Messiaen et les rythmes bulgares

Éducation

Oliver Messiaen (1908 – 1994) était un compositeur et pédagogue français. Il s’est distingué par des inspirations éclectiques, allant du chant des oiseaux aux folklores mondiaux, ainsi que par un concept rythmique élaborée. On lui doit également la théorie des modes à transposition limitée.

Je vais m’attacher ici à partager son analyse du folklore bulgare et plus particulièrement de la métrique bulgare. Ce sera une paraphrase de ce qu’on peut trouver dans son Traité de couleur, de rythme et d’ornithologie, que je vous recommande si le sujet vous intéresse.

L’organisation rythmique de la musique folklorique bulgare est héritière de la poésie grecque antique, dont la théorie servait également de base à la musique et à la danse de l’époque. On reconnaissait alors deux types de valeurs, la brève et la longue, où cette dernière en valait deux fois la première.

Brève-longue

Une grande variété de rythmes différents pouvaient être obtenus en combinant ces deux valeurs de base.

En voici quelques-uns des plus courants:

L’Iambe:

iambe

La Trochée:

trochée

Le Dactyle:

dactyle

Différents types de Péons:

Péon 1 Péon 2 Péon 3

etc.

Avec ces rythmes on bâtissait des vers, puis des strophes avec ces vers, etc. Chacune de ces combinaisons était porteuse d’un effet particulier, qu’elle devait à un agencement spécifique de mouvement et de pauses.

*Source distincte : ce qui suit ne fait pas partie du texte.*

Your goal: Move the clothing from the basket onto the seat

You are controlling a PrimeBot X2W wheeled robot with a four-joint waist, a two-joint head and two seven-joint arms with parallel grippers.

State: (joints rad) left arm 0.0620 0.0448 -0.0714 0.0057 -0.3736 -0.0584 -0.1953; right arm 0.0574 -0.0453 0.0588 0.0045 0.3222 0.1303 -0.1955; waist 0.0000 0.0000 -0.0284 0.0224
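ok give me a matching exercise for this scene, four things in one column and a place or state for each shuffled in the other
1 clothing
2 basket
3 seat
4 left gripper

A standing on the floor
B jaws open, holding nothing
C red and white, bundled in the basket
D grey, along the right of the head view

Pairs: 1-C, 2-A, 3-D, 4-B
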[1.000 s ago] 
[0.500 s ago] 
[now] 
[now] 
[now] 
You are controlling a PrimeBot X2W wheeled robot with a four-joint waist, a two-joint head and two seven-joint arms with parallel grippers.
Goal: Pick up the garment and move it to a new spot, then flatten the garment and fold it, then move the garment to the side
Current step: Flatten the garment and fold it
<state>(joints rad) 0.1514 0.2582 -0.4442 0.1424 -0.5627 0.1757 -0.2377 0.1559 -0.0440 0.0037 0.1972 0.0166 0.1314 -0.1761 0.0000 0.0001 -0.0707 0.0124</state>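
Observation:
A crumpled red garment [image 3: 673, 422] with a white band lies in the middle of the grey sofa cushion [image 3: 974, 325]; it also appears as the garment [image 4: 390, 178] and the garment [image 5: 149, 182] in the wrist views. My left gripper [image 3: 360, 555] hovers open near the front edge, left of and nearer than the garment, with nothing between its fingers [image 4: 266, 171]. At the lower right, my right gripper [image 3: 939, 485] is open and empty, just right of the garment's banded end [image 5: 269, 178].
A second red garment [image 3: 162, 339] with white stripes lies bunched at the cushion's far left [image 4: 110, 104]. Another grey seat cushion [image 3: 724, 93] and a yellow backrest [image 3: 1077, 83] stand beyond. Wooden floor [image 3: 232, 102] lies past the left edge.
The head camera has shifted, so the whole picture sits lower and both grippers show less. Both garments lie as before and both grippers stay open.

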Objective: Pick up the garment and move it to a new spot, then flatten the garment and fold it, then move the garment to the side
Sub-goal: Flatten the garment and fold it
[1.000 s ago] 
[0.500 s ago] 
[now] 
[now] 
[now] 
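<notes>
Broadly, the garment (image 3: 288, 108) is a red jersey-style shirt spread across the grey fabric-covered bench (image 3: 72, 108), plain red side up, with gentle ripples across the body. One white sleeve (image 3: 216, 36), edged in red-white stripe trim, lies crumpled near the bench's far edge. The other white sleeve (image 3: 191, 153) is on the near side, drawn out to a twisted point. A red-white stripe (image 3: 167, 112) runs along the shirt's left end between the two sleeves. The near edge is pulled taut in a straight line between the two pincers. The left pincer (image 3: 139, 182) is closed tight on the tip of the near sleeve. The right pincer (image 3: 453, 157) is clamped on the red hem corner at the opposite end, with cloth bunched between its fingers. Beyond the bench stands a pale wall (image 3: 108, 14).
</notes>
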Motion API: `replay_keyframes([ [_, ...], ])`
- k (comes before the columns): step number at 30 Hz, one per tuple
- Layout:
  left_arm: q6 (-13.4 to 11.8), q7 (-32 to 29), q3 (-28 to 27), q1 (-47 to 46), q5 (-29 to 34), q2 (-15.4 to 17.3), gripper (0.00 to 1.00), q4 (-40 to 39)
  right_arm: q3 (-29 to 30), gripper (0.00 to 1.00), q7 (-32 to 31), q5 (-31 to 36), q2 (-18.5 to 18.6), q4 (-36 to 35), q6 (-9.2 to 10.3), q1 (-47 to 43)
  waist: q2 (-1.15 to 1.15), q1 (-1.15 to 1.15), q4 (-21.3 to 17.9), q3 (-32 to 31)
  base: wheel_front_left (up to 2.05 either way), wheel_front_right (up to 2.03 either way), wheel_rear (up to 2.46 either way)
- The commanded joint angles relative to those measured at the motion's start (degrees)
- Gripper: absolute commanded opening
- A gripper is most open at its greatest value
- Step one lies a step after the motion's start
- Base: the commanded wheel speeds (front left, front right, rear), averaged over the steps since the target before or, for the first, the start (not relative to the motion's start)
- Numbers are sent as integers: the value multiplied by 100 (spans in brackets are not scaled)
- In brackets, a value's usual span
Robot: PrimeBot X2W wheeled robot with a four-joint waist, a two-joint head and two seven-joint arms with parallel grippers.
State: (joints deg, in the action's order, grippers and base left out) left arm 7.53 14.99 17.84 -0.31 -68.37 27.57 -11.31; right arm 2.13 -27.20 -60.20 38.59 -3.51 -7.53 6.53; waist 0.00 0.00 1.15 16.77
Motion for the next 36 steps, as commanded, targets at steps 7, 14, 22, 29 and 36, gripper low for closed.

Le folklore bulgare et ce qu’on pourrait appeler ses différents grooves, c’est-à-dire ses différentes métriques et les différentes manières dont elles sont accentuées, ne fonctionne pas différemment, à ceci près que le rapport change entre la brève et la longue. C’est ce qui rend cette musique si particulière et si intéressante pour le musicien contemporain.

En effet, la brève, plutôt que rester la moitié de la longue, en devient le deux tiers. Ce changement anodin en apparence, modifie complètement la nature des combinaisons basiques de rythmes. Là où un rythme de 5 était possible en combinant trois ou quatre valeurs différentes, il en devient une simple combinaison de deux.

Brève-longue grecque:

iambe

Brève-longue bulgare:

Brève-longue bulgare

Je joint à ce propos un tableau où on peut voir comment certains rythmes grecques se traduisent dans la musique bulgare:

Tableau bulgare, page 1 Tableau bulgare, page 2

On peut apprécier la beauté de ces rythmes en tant que tels, mais on peut également en tirer quelques pistes intéressantes.

Par exemple, une augmentation ou réduction rythmique peut être irrégulière. En d’autres termes, nous ne sommes pas forcés de doubler une valeur ou au contraire de la réduire de moitié; on peut la modifier dans les proportions qui nous plaisent et obtenir ainsi une plus large palette d’effet.

Aussi, il n’est pas un rythme qu’il soit impossible d’obtenir en combinant des 2 et des 3, ce qui est un enseignement utile pour la pratique et la composition.

À vous maintenant de tirer vos propres conclusions de ces traditions ancestrales.